Au sommet se situe au chef-lieu du département le tribunal criminel, institution à l’origine de notre cour d’assises, composé de quatre magistrats et du jury populaire (12 citoyens tirés au sort). Il y a, en outre un accusateur public chargé de diriger les poursuites et un commissaire chargé de requérir l’application de la peine. Ce tribunal juge les crimes et délits les plus graves. L’instruction préparatoire est confiée au juge de paix, complétée par l’un des juges du district.

L’affaire est ensuite soumise au jury d’accusation (8 citoyens tirés au sort) présidé par le juge de district, qui se prononce sur le renvoi devant le tribunal criminel en formation de jugement. Il y a donc deux jury : un jury d’accusation et un jury de jugement. Ce dernier ne délibère que sur la culpabilité, les magistrats prononcent la peine. Le seul recours possible de la décision du tribunal criminel est le recours en cassation.

L ’organisation juridictionnelle est complétée durant la période révolutionnaire par l’institution d’un tribunal de cassation et de tribunaux d’appel.

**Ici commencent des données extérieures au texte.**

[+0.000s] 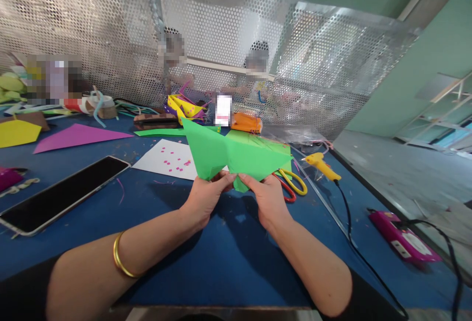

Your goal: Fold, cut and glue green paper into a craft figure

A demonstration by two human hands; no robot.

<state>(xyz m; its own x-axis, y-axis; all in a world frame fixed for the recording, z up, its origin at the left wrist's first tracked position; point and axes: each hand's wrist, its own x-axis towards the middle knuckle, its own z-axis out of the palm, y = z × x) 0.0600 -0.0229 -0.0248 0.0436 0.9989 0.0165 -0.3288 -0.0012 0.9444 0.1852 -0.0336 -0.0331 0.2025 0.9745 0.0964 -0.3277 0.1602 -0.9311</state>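
Note:
A folded sheet of green paper point(241, 155) is held up over the blue table by both of my hands. My left hand point(207, 194) pinches its lower edge left of the middle, thumb on the near side. My right hand point(268, 197) grips the same edge from the right, its thumb close to the left one. A small folded flap of the paper hangs between the two thumbs. Scissors point(295, 183) with red and yellow handles lie just beyond my right hand, their blades hidden. White paper point(162, 160) scattered with small pink squares lies behind my left hand.
A phone point(66, 193) lies at left, near purple paper point(81, 137) and yellow paper point(18, 133). At right are a yellow glue gun point(322, 165), its black cord and a magenta power strip point(403, 236). An orange pouch point(246, 123) stands behind. Perforated sheeting point(221, 21) closes the back.

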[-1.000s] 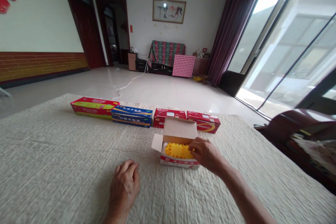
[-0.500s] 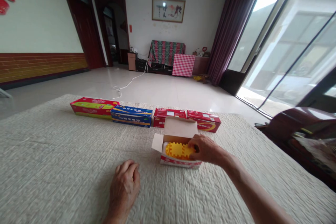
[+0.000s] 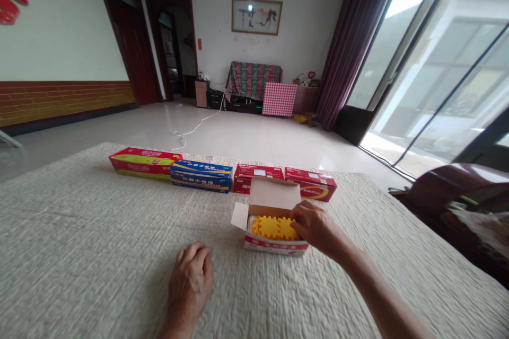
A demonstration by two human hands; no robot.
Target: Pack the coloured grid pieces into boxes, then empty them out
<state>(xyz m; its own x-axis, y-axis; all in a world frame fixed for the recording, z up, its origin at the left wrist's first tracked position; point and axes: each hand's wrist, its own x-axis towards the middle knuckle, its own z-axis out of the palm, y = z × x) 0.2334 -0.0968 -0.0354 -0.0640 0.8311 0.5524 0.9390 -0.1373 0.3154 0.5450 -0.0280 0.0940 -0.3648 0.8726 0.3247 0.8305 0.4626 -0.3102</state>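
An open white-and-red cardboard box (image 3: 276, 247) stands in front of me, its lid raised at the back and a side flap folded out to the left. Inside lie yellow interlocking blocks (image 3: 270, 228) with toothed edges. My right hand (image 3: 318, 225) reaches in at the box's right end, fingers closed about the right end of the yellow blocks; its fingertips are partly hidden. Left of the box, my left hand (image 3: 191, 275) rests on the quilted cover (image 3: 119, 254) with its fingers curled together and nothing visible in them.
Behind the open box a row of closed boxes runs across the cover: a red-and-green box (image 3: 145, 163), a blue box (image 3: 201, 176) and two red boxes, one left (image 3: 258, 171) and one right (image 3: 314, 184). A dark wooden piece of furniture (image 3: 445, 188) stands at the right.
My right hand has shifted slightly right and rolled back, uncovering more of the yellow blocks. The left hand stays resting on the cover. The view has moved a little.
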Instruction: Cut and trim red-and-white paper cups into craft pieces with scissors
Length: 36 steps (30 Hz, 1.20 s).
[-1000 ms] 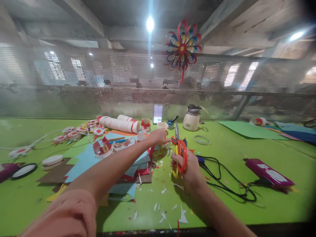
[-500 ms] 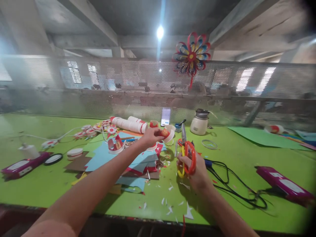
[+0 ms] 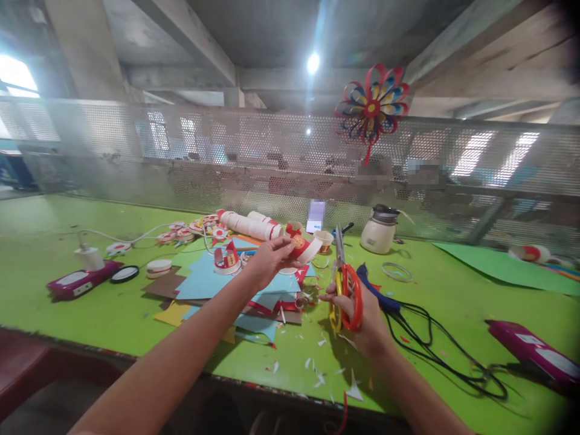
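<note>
My left hand (image 3: 272,260) pinches a cut paper cup piece (image 3: 299,248), red with a gold round print and a white strip curving off to the right. Upright in my right hand (image 3: 365,320) are scissors (image 3: 354,296) with red and yellow handles, the blades pointing up and away. The blades stand to the right of the cup piece, apart from it. Under my left hand lie light blue paper sheets (image 3: 199,287). Just left of that hand sits a cut red and white cup (image 3: 227,260). White paper scraps (image 3: 319,379) are scattered below the scissors.
Stacked paper cups (image 3: 249,225) lie behind my left hand, near a phone (image 3: 316,216). A white jug (image 3: 379,232) stands at the back right. A glue gun (image 3: 385,299) with black cable lies right of the scissors. Purple power strips (image 3: 84,281) rest on both sides.
The view has turned left, so things on the table appear further right. The cup piece has tilted in my left hand, and its white strip shows more. The right hand still holds the scissors.
</note>
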Tool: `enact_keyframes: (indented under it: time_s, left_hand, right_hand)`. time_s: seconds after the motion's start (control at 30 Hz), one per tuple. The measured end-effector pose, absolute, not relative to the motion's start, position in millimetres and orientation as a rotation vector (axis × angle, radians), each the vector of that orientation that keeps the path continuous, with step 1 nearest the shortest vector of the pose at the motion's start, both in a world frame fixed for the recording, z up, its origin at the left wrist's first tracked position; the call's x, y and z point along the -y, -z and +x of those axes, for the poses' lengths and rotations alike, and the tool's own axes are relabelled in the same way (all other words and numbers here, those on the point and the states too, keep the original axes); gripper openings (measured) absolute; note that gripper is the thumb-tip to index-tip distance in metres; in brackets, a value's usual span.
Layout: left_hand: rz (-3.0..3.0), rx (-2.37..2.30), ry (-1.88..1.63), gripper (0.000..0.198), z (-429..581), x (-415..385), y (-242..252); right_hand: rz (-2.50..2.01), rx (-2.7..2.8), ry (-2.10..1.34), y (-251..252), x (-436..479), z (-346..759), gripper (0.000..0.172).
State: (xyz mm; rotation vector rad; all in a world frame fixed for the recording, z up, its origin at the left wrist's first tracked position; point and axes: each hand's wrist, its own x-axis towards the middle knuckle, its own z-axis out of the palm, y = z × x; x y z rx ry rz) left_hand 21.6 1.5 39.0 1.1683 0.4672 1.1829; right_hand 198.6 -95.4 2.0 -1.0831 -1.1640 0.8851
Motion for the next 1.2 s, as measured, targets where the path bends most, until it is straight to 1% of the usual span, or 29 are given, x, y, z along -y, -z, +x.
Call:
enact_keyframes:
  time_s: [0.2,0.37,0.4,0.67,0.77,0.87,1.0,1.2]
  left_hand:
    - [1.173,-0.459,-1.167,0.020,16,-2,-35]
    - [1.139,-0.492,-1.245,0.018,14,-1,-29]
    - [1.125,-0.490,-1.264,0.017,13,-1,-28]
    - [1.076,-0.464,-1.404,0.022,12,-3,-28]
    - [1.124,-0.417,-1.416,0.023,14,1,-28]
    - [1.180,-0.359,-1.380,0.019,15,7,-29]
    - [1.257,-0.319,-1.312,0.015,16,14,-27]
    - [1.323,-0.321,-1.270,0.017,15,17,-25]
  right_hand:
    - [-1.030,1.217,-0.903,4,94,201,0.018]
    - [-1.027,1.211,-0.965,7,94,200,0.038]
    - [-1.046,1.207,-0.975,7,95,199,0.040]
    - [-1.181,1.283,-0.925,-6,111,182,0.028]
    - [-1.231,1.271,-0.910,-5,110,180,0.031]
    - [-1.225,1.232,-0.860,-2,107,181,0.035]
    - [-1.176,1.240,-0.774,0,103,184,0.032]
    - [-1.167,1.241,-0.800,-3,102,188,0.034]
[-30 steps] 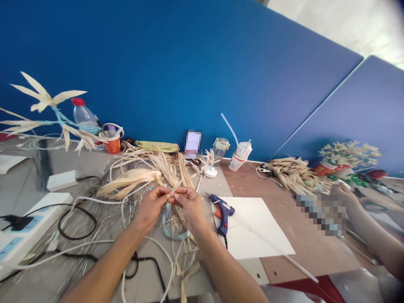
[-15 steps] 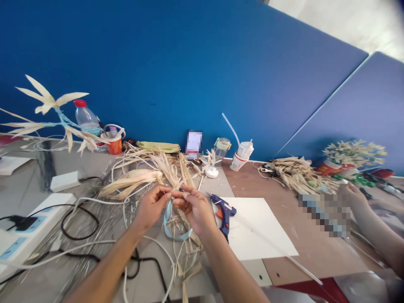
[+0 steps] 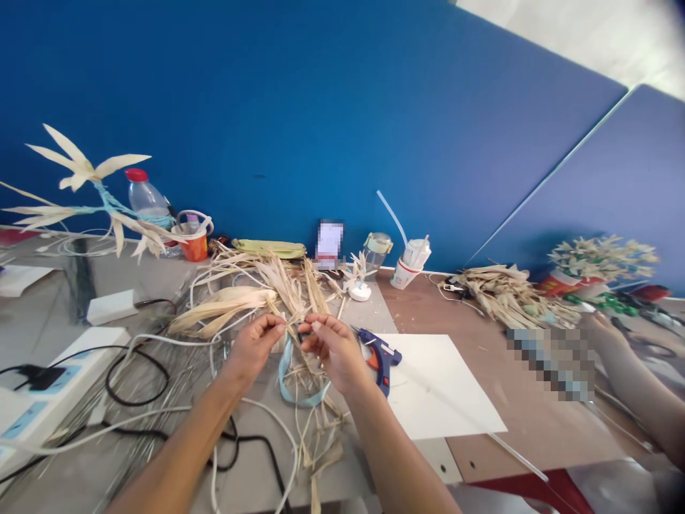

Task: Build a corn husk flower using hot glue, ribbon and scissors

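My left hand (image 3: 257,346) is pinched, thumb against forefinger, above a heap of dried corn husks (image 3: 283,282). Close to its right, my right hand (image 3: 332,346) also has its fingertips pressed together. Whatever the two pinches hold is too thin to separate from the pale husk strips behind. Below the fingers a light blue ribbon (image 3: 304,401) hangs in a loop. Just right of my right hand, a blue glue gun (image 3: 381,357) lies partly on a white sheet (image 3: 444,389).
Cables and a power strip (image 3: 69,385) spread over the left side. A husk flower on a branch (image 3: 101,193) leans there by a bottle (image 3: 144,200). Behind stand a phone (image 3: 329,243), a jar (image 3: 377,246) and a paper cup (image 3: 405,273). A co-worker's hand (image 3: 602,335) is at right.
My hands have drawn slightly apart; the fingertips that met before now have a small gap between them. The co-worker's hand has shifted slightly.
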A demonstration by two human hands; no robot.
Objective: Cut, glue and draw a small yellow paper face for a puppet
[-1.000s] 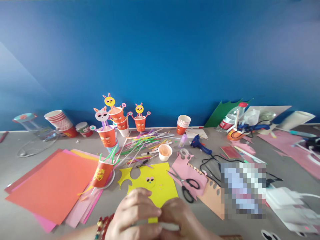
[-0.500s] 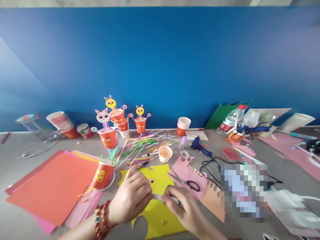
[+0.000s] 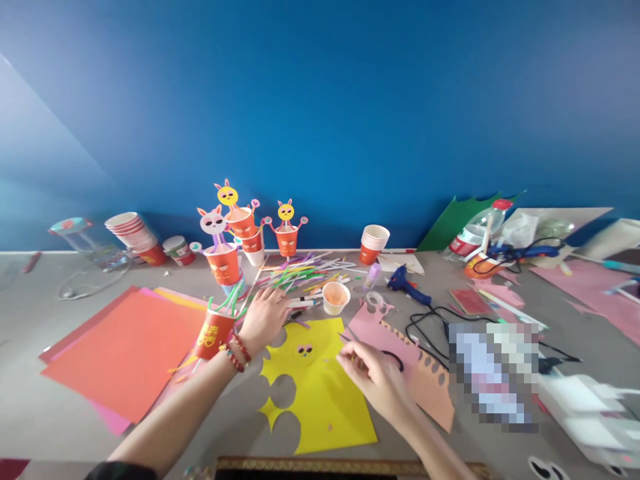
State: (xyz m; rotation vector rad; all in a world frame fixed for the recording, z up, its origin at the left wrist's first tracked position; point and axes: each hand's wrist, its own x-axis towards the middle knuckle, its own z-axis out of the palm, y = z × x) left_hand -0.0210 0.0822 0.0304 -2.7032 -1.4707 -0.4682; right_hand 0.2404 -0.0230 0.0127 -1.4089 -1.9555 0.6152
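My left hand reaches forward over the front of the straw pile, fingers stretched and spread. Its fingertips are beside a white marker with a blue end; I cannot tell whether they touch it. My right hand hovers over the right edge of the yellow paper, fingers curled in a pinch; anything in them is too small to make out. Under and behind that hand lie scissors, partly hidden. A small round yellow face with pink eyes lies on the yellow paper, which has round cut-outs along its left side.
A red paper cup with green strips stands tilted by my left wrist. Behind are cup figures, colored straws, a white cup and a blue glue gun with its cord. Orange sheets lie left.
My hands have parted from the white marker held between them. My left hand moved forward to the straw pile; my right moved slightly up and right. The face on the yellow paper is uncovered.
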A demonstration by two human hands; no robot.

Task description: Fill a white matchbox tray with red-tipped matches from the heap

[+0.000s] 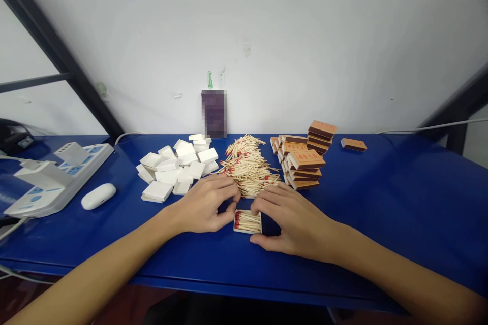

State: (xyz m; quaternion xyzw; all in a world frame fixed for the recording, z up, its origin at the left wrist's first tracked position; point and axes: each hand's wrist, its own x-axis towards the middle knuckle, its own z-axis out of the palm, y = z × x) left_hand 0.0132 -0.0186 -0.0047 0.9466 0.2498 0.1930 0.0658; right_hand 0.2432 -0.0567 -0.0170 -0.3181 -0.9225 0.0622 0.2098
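Observation:
A small white matchbox tray (247, 230) lies on the blue table in front of me, filled with red-tipped matches (248, 221). My right hand (292, 218) spans its right end, index finger at the far edge and thumb by the near edge. At the tray's far left corner is my left hand (211, 203), fingers curled and thumb and index nearly together; whether they pinch anything is hidden. Just beyond both hands rises a loose heap of matches (249, 165).
Several empty white trays (168, 176) are piled on the left. Orange-and-brown matchbox sleeves (305, 159) stand stacked on the right, with a single sleeve (354, 144) farther right. A white earbud case (98, 196) and a power strip (57, 198) occupy the left side.

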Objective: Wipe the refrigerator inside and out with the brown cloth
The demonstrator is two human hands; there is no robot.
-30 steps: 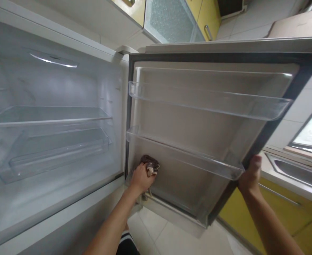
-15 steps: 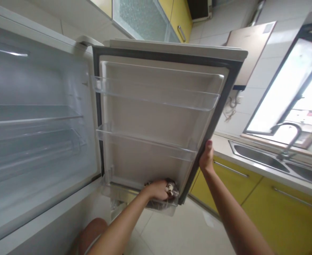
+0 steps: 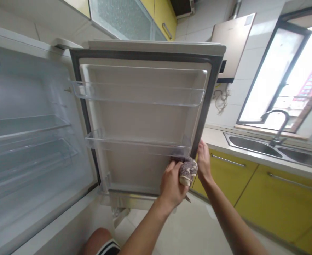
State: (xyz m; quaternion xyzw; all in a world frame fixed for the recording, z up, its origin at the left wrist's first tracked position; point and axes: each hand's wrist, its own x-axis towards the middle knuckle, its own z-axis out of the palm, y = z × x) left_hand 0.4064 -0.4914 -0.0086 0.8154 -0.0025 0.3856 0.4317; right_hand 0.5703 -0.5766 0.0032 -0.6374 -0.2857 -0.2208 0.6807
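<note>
My left hand (image 3: 172, 182) is closed on a bunched grey-brown and cream cloth (image 3: 188, 170). It presses the cloth near the right end of the middle clear door shelf (image 3: 137, 143), on the inner side of the open refrigerator door (image 3: 134, 120). My right hand (image 3: 204, 161) grips the door's outer edge, just right of the cloth; part of its fingers is hidden behind the door. Below my left wrist is the bottom door shelf (image 3: 124, 196), partly covered by the arm.
At left is the refrigerator interior (image 3: 20, 95) with a glass shelf (image 3: 26, 129). Yellow cabinets (image 3: 227, 177) and a double sink (image 3: 254, 145) with a faucet (image 3: 280, 124) run along the right. My knee (image 3: 99, 239) is low in front of the fridge.
My left hand has lifted the cloth out of the bottom door shelf, up and right to the end of the middle shelf. My right hand stays at the door edge. The view has shifted slightly right.
</note>
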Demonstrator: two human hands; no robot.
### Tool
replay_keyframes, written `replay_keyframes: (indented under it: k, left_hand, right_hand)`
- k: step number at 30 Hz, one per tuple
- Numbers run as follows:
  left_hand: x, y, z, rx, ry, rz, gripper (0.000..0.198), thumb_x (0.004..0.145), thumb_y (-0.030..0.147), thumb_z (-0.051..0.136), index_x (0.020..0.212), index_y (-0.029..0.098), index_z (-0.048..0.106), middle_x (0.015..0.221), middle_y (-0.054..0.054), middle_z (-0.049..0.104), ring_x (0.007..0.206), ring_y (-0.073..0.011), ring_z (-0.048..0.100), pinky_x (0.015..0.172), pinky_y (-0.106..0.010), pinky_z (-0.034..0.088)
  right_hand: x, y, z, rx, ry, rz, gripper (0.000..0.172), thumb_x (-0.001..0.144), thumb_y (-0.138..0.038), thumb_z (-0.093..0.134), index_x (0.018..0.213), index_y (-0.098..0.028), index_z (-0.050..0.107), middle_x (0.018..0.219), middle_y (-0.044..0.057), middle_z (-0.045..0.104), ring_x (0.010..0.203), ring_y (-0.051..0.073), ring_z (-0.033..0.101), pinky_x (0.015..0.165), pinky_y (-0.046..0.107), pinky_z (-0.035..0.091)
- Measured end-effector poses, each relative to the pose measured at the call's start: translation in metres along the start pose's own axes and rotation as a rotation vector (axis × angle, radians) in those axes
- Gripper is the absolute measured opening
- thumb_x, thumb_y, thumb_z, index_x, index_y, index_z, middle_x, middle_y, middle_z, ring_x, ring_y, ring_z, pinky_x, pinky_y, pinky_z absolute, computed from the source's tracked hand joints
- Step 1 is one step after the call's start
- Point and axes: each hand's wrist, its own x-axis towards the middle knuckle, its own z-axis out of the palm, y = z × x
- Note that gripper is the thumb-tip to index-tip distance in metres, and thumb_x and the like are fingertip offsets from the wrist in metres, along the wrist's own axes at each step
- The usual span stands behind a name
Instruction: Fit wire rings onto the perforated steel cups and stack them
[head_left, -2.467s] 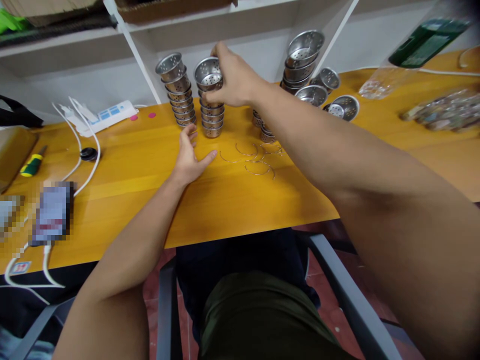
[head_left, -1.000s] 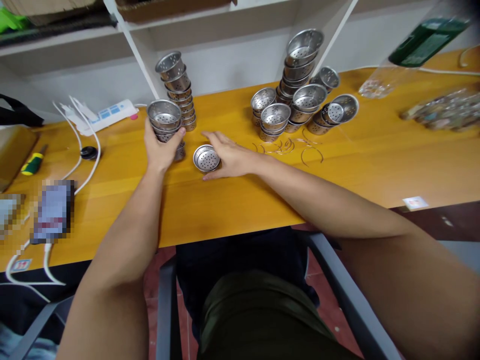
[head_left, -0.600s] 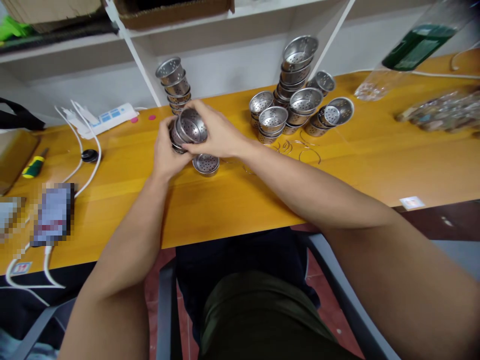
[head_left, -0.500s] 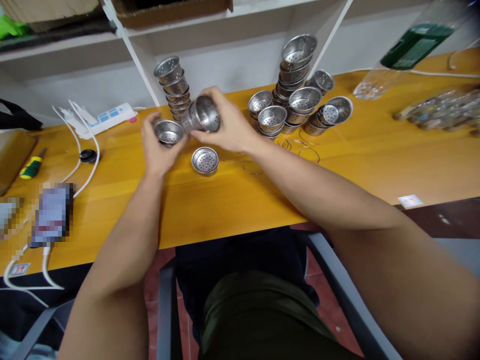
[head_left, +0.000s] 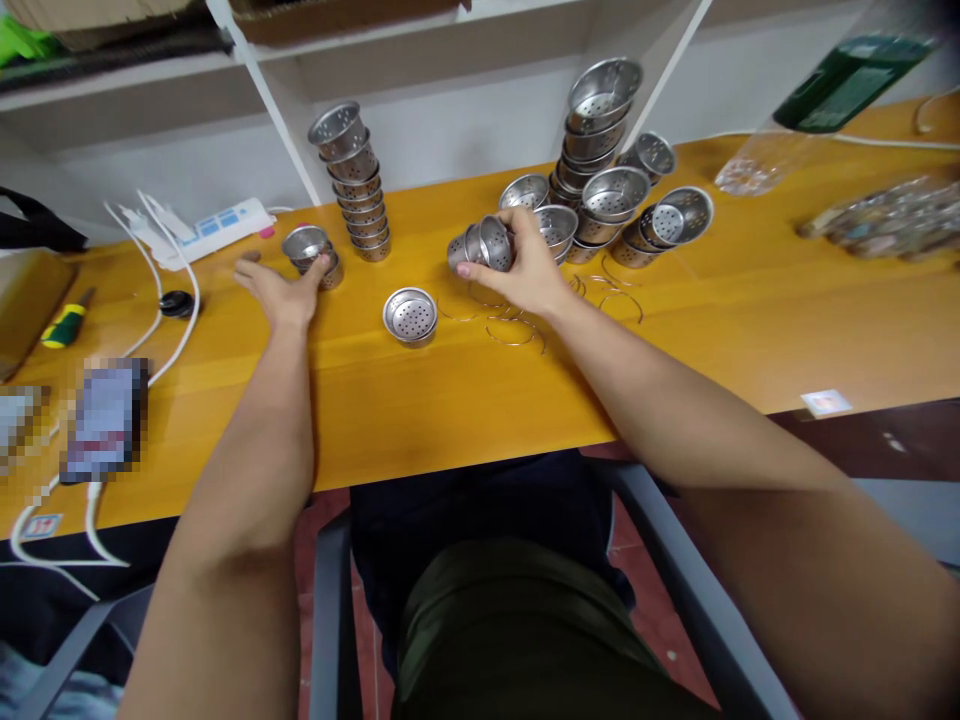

Le tribunal de cassation, couronnant les institutions judiciaires, a été créé pour assurer le respect de la loi et l’unité de la jurisprudence. Juge exclusif du droit, le tribunal de cassation ne dispose pas, à l’époque, des attributions aujourd’hui dévolues à la Cour de cassation ; sa compétence se voit limitée à l’examen des vices de forme dans la procédure et de veiller au bon respect de la loi, sans connaître du fond de l’affaire ; son pouvoir d’interprétation de la loi est restreint limité par l’existence du " référé-législatif " - qui oblige le tribunal à demander au législateur d’indiquer le sens et la portée des textes de loi -.

La Déclaration des droits de l’homme et du citoyen est une déclaration de principe, à vocation universelle : les libertés individuelles y sont proclamées, les principes suivants énoncés :

- le citoyen respectueux de la loi est garanti contre les arrestations, détentions et condamnations arbitraires ;

- la légalité des infractions et des peines ainsi que la non-rétroactivité des lois ;

- la présomption d’innocence ;

- l’esquisse d’une liberté d’ opinion et de conscience ;

- la séparation des pouvoirs.

D’autre part, les décrets du 8 octobre - 3 novembre 1789 sur la justice criminelle :

- abolissent l’interrogatoire et la sellette, la question et le serment obligatoire des accusés ;

- donnent aux procès criminels un caractère public ;

- octroient aux accusés le droit de choisir un ou plusieurs conseils.